And I LOVE them!
When Bro. Farr called me in last Wednesday and told me they were releasing me from Primary, I couldn't help myself, I started to cry. I couldn't speak, just nodded my head when he gave me my new calling (another post to follow). He then said they wanted me to still do the music for Sunday to give the new person another week to "catch her breath." That was one of THE hardest things I've ever had to do!
My kids saw me crying when I got home that night and they knew where I had gone... Katrina sobbed herself to sleep that night, she literally cried for over an hour... broke my heart even more. Aaron stated that he was "never going to church ever again!" and that he was going to get all of the senior primary kids together and convince them to raise their hands when the bishopric member asked if there was anyone "opposed." I talked to him quite a bit about it all, and SOME of it sunk in. He didn't rally anyone else to join his rebellion - but when the "opposed" question was asked, his hand shot up, straight and sure!
Trying to look at the kids and sing with them was nearly impossible. How much I am going to miss those little monkeys. They were so much FUN to be with. I loved their off the wall comments and random thoughts. I love their enthusiasm and energy. I love their simple and sincere testimonies and desire to learn and do what is right. and that was just junior primary.
Saying good-bye to the senior primary about ripped my heart out! I know that every calling has to come to an end at some time, but it's like I told Tim (when he was mocking me for crying so long and hard about it) ... In order to really magnify your calling, you have LOVE those you are called to serve. That same love that helps you serve well, means that when it comes time to move onto a new learning adventure, your heart gets broken.
I LOVE MY primary kids, all of them. (the 110 children currently in primary, plus all of the ones who have moved up into YM and YW and moved away over the past 5 + years.) I cherish the time I have spent with them, learning and singing testimony building songs. I pray that they will remember the many messages and testimonies I have shared with them, and that during times of heartache or trial, the words and messages of the songs we sang together will comfort and lift them.
I am taking the liberty of copying the facebook thread about this tough day and I'm pasting them here so that I will have them in my journal. You DO NOT need to read these - they are totally just "stroke my ego" kind of comments... I worked really hard for many years in that calling, and hearing that I did well and that I will be missed validates me.
my original facebook post:
- Jeri M (the mean trick they pulled was releasing me...but still having me do the calling for one more week... talk about TOUGH! trying to sing while my heart was breaking, the tears were falling, and my voice kept cracking... not fun!) Nicol - you will do a great job!

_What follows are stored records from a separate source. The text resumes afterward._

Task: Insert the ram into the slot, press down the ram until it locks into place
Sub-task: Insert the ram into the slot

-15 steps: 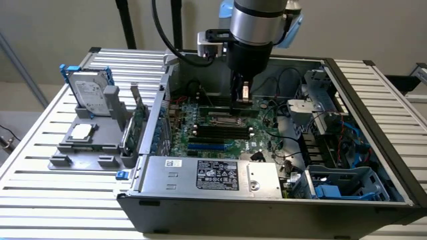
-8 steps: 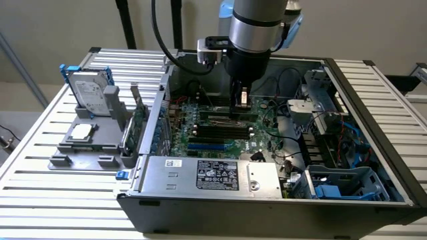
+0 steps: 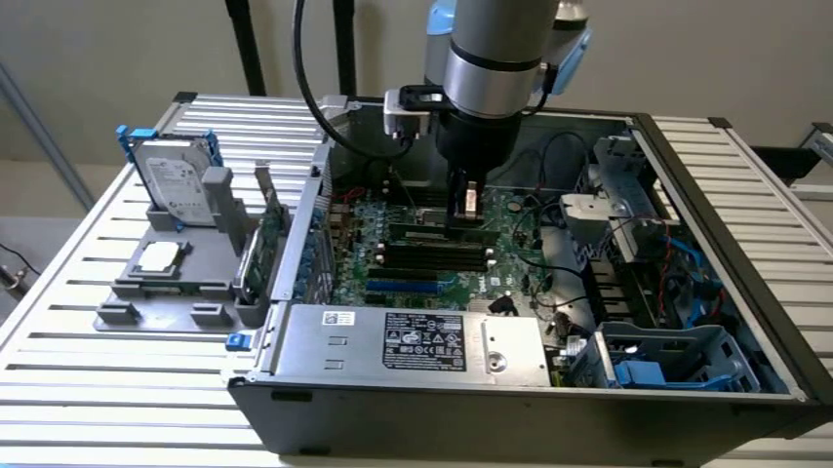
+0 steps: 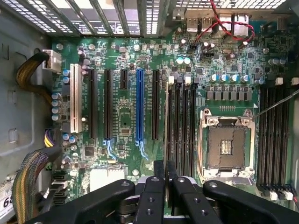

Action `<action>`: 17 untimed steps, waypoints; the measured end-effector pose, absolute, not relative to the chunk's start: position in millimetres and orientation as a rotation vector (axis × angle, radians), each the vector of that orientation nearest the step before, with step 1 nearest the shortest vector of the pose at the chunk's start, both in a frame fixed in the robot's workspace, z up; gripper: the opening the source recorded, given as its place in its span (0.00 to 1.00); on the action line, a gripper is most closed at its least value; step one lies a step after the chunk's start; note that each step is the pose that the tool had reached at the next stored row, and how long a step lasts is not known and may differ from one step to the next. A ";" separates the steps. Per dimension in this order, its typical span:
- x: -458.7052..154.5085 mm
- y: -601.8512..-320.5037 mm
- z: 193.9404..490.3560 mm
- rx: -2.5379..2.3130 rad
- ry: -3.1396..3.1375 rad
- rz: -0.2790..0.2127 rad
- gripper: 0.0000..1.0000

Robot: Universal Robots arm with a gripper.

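The ram (image 4: 167,121) shows edge-on as a thin pale line standing in the outermost black slot (image 4: 171,126) of a bank of parallel memory sockets. Its near end runs into the narrow gap between my fingers. My gripper (image 4: 165,171) is shut on that end, and its black fingertips (image 4: 159,169) stand close on either side. In the exterior view the gripper (image 3: 462,216) reaches straight down into the open computer case. There the ram (image 3: 436,232) lies level along its slot on the green motherboard (image 3: 390,283), beside the neighbouring black slots (image 3: 436,255).
A blue slot (image 4: 139,105) and black expansion slots lie beside the memory bank; the silver CPU socket (image 4: 226,147) sits on the other side. Cable bundles (image 4: 28,182) hang near the case wall. The power supply (image 3: 404,341) and drive cage (image 3: 677,361) crowd the case front. A hard drive (image 3: 176,185) stands outside.
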State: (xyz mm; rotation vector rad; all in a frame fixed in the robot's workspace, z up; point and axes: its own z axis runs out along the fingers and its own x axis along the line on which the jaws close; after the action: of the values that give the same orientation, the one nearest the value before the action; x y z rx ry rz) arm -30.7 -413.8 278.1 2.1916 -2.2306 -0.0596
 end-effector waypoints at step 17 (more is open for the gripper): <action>-35.4 -401.5 248.8 2.203 -2.244 -0.033 0.13</action>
State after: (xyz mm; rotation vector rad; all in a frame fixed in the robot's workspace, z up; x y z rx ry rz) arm -35.4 -401.5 248.8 2.2026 -2.2443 -0.0329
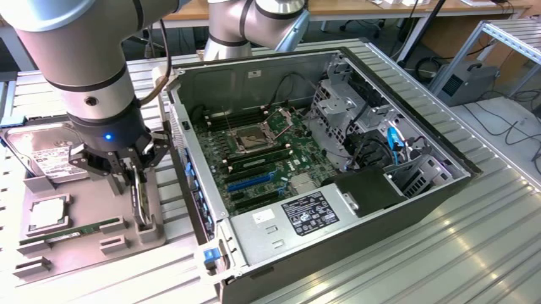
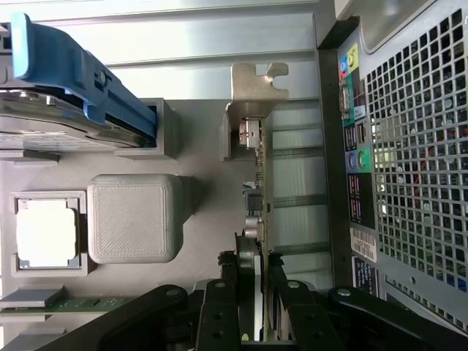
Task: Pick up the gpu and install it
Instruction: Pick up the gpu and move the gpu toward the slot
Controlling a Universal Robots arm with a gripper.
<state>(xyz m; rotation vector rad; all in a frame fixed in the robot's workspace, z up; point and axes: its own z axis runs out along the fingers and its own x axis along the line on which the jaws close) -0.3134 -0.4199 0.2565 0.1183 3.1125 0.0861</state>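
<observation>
Found the gpu (image 1: 141, 206) standing upright on its long edge in a slot of the grey holder (image 1: 80, 253), at the exterior view's left, outside the open computer case (image 2: 417, 146) and just beside its perforated rear wall. Seen edge-on from above as a thin dark board, straight, with small components studding one face. Ended in a silver metal bracket (image 2: 252, 99) with a notched, bent tab and a port right behind it. Clamped at the opposite end by the gripper (image 2: 256, 322), lower edge seated in the slot.
</observation>
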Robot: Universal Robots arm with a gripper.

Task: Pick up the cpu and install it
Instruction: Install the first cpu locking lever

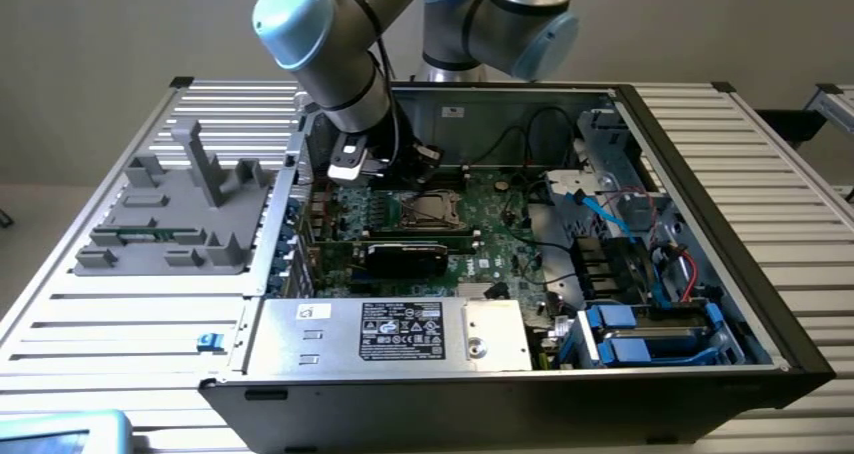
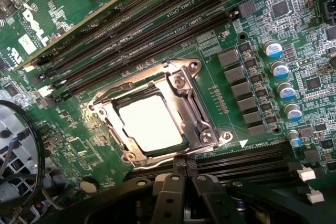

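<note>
The cpu (image 2: 149, 124) lies flat inside the socket's metal frame (image 2: 197, 103) on the green motherboard, its pale silver top showing. In the wrist view my gripper (image 2: 184, 165) hovers just off one edge of the socket, its black fingers (image 2: 170, 182) pressed together with nothing between them. In the exterior view the socket (image 1: 430, 210) sits in the middle of the open computer case. The gripper (image 1: 350, 166) hangs over the board a little to the exterior view's left of it, under the arm's wrist.
Four empty memory slots (image 2: 142, 30) run beside the socket, and a row of capacitors (image 2: 281, 85) lies on its other side. A black card (image 1: 407, 256), the power supply (image 1: 387, 329), cables and blue drive bays (image 1: 627, 334) crowd the case. A grey fixture (image 1: 174, 214) stands outside it.
</note>
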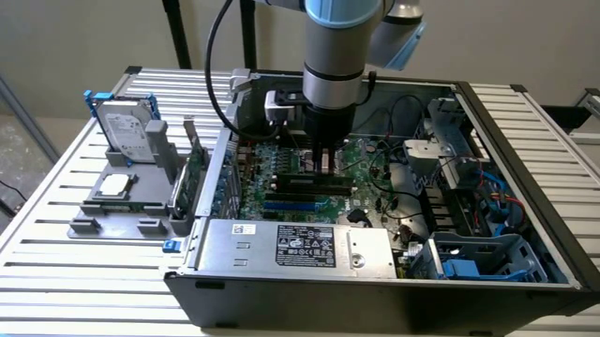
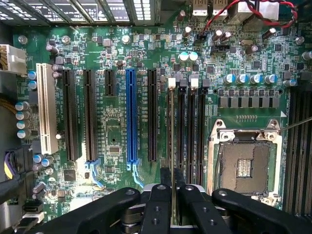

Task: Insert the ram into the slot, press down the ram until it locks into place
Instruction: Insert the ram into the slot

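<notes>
In the wrist view the ram [image 2: 172, 126] appears edge-on as a thin line, standing in the black slot [image 2: 171, 84] farthest from the CPU socket, in a row of several memory sockets. My gripper [image 2: 172, 171] straddles the ram's top edge, its two black fingers [image 2: 165, 181] closed against either face. In the exterior view the gripper [image 1: 324, 167] reaches straight down inside the open computer case onto the ram [image 1: 310, 182], which lies along the motherboard. I cannot tell whether the slot's end latches are closed.
An open CPU socket [image 2: 246, 165] sits beside the memory sockets, and a blue connector strip [image 2: 130, 117] and black expansion slots lie on their other side. A power supply [image 1: 300, 246] fills the case's near side. An upright green card [image 1: 195, 175] and a hard drive [image 1: 126, 130] stand outside the case.
</notes>
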Controlling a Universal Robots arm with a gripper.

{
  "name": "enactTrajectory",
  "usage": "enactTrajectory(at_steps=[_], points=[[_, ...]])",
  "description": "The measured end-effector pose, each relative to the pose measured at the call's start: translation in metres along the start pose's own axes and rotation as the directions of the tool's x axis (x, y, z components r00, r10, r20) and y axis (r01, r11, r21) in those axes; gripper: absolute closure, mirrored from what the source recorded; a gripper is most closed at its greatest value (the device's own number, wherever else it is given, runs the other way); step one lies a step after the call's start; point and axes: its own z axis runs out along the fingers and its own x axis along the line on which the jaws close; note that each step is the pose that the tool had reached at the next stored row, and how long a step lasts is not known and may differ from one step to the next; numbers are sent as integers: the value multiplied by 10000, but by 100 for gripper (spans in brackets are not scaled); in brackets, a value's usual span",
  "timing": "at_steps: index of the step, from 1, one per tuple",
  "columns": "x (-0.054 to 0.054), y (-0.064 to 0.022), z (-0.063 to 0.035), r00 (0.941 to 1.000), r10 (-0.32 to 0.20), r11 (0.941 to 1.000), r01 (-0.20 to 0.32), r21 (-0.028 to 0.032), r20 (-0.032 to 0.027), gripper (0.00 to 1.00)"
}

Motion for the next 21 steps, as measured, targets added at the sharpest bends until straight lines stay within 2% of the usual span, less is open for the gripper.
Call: enactTrajectory(at_steps=[21], points=[[-20, 1, 49, 10000, 6, 10000, -6, -49, -11, 87]])
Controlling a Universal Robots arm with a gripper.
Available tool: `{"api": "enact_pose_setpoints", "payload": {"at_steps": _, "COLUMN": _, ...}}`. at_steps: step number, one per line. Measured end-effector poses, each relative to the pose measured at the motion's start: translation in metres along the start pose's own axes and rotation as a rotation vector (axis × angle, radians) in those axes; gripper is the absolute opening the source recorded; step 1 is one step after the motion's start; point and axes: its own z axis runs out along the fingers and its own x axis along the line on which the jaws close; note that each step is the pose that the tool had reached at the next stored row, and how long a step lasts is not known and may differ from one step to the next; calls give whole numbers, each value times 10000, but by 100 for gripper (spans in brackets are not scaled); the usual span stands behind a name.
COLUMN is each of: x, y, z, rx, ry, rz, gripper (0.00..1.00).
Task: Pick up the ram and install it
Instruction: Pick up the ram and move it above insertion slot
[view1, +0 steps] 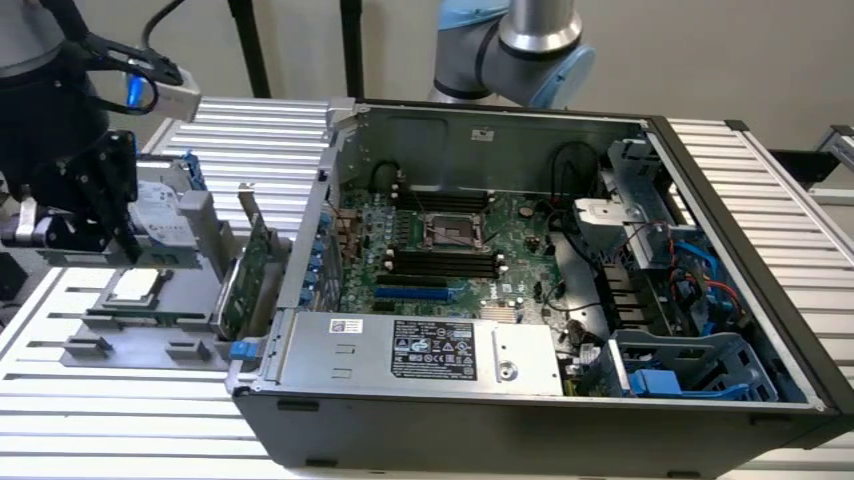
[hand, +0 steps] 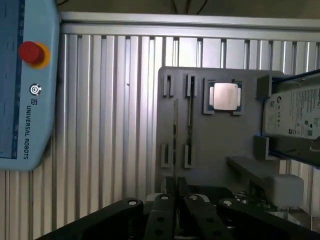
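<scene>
The table (hand: 110, 125) was silver, ribbed with parallel slats, and the tray (hand: 220, 145) was grey. The control tablet (hand: 25, 100) was pale blue with a red button (hand: 31, 51) on a yellow ring. The computer case (view1: 534, 430) and the gripper (hand: 176, 189) were black, the circuit board (view1: 514, 222) green.

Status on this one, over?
Gripper shut on ram. Ram over gray tray, apart from hard drive. Computer case open, ram not yet in.
</scene>
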Motion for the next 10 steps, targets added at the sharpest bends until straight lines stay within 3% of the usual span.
{"api": "enact_pose_setpoints", "payload": {"at_steps": 10, "x": -18, "y": -429, "z": -279, "rx": 1, "ry": -5, "rz": 1, "gripper": 0}}
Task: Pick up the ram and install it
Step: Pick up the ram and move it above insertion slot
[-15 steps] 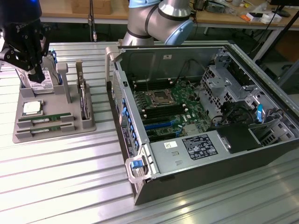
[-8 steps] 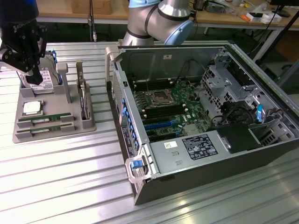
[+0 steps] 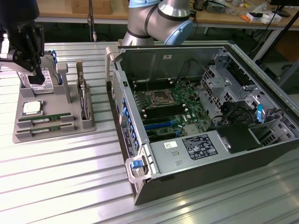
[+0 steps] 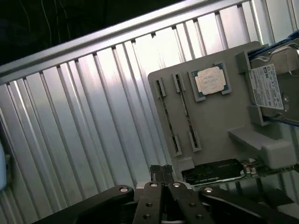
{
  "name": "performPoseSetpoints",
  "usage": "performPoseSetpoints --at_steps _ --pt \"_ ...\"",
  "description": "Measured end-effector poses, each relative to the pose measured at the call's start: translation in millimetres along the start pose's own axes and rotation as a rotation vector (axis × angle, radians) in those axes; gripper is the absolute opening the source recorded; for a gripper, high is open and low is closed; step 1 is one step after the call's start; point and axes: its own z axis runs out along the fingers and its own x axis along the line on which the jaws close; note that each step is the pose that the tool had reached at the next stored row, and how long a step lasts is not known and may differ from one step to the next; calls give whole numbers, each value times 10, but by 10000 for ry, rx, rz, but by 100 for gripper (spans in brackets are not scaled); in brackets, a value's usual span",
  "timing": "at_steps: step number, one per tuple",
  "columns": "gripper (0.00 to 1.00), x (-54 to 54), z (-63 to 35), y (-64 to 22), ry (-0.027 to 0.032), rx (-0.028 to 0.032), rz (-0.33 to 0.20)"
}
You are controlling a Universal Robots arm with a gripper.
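I am hanging my end effector (image 4: 161, 171) above the far end of the grey tray (image 3: 21, 136) on the bench (image 3: 70, 182), toward ten o'clock in the exterior view. Its fingers are pressing fully together, gripping nothing. The ram (image 3: 45, 120) is lying in the tray's slots, at six o'clock from the processor (image 3: 32, 108) and nine o'clock from the computer case (image 3: 224, 154).

No legible text; print on the hard drive label (image 4: 267, 86) and the power supply label (image 3: 198, 147) too small.
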Motion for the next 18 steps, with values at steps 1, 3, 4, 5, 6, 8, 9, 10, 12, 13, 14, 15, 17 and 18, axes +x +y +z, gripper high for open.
performPoseSetpoints --at_steps 1,3,4,5,6,8,9,10,12,13,14,15,17,18 --pt "11 0 0 1 -17 6 -211" --pt "11 -1 1 0 -76 -147 -656" --pt "11 -1 1 -1 -94 -228 -779" --pt "11 -2 1 -2 -126 -362 -987" --pt "11 -2 1 -2 -160 -469 -1215" --pt "11 -2 0 -2 -181 -521 -1803" --pt "11 -2 0 -3 -183 -510 -1940" --pt "11 -2 0 -4 -186 -485 -2229" --pt "11 -2 0 -3 -188 -476 -2342" --pt "11 -2 0 -3 -188 -476 -2342" --pt "11 -2 0 -3 -188 -476 -2342" --pt "11 -2 0 -3 -188 -476 -2342" --pt "11 -2 0 -3 -188 -476 -2342" --pt "11 -1 0 -2 -210 -481 -2340"
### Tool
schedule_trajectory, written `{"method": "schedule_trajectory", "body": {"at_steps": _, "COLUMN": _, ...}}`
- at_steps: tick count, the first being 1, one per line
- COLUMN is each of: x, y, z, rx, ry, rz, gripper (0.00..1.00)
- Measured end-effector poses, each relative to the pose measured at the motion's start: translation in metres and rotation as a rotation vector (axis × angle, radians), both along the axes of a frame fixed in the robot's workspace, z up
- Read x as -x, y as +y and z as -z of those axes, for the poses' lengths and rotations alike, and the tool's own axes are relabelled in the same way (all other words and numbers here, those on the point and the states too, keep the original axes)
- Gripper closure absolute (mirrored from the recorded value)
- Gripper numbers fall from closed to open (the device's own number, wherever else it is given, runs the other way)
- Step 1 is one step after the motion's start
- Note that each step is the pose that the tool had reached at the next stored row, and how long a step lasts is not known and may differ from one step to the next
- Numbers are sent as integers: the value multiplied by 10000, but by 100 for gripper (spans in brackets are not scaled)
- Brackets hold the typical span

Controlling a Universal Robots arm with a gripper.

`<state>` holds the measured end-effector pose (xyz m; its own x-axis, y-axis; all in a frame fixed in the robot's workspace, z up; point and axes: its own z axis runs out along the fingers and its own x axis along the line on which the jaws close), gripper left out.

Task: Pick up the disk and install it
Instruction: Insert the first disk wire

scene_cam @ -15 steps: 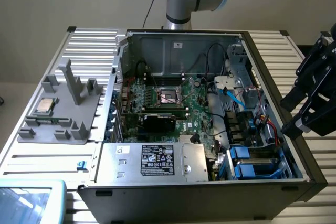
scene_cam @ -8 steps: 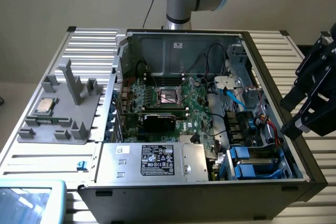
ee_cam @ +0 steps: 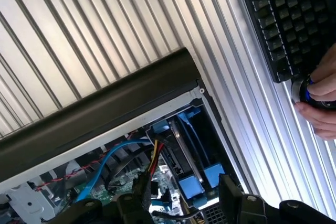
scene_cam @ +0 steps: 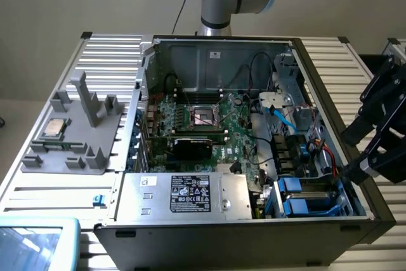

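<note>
Disk (ee_cam: 185,153) sits edge-on in its bay (ee_cam: 210,129), mostly hidden; gripper (ee_cam: 178,198) spread, empty.

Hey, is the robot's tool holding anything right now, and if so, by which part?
Nothing is held. The tool is open with nothing between its jaws, close to the blue drive carriers in the computer case.

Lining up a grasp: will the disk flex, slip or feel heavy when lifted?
Probably stiff and heavy for its size: the disk shows a solid metal edge. Its blue tabs look like smooth plastic, so possibly slippery.
</note>
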<state>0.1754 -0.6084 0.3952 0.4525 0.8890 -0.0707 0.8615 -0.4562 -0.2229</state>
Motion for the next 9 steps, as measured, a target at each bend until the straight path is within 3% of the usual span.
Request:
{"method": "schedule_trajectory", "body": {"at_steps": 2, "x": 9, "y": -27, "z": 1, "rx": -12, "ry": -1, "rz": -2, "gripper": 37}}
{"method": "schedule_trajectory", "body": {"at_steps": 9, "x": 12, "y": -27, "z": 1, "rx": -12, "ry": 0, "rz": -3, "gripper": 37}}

Katie B Jeri, So sorry that you have to move on from the calling that you love so much. It will also be hard for everyone in primary to lose such a devoted chorister. I'm sure the first few weeks will be rough, but then you will find yourself starting to lose the YW as much as the Primary Children. You'll definitely have a great adventure at camp! If we were there, you would be with my little beehive, Jessica. XOOO
Lisa T WHAT!!??!! How did I miss this news? (I guess you miss out on a lot of things when you and your newborn are at home hiding out from all the germs). Jeri, you have been A-M-A-Z-I-N-G in your calling!! And will be in your next also! But those kids will sure miss you!
also got this email from another mom:Dear Jerri-
I went in to Emma's room last night after I had tucked her in and I found her crying. I asked her what was wrong and through her little tears she told me that she was just so sad that you weren't going to be in Primary anymore. I wanted to thank you for the impact you have had on her. She has literally grown up with you, and I am so thankful for the opportunity she has had to be influenced by you. Admittedly I was jealous that I never got to serve in the Primary while you were there. The few times I subbed I was so impressed with the spirit you brought to your teaching. Not only did you teach the children the music but you taught them how to apply them to their lives- and they got it! Amazing! How blessed we have all been by your service. Thank you, Thank you, Thank you!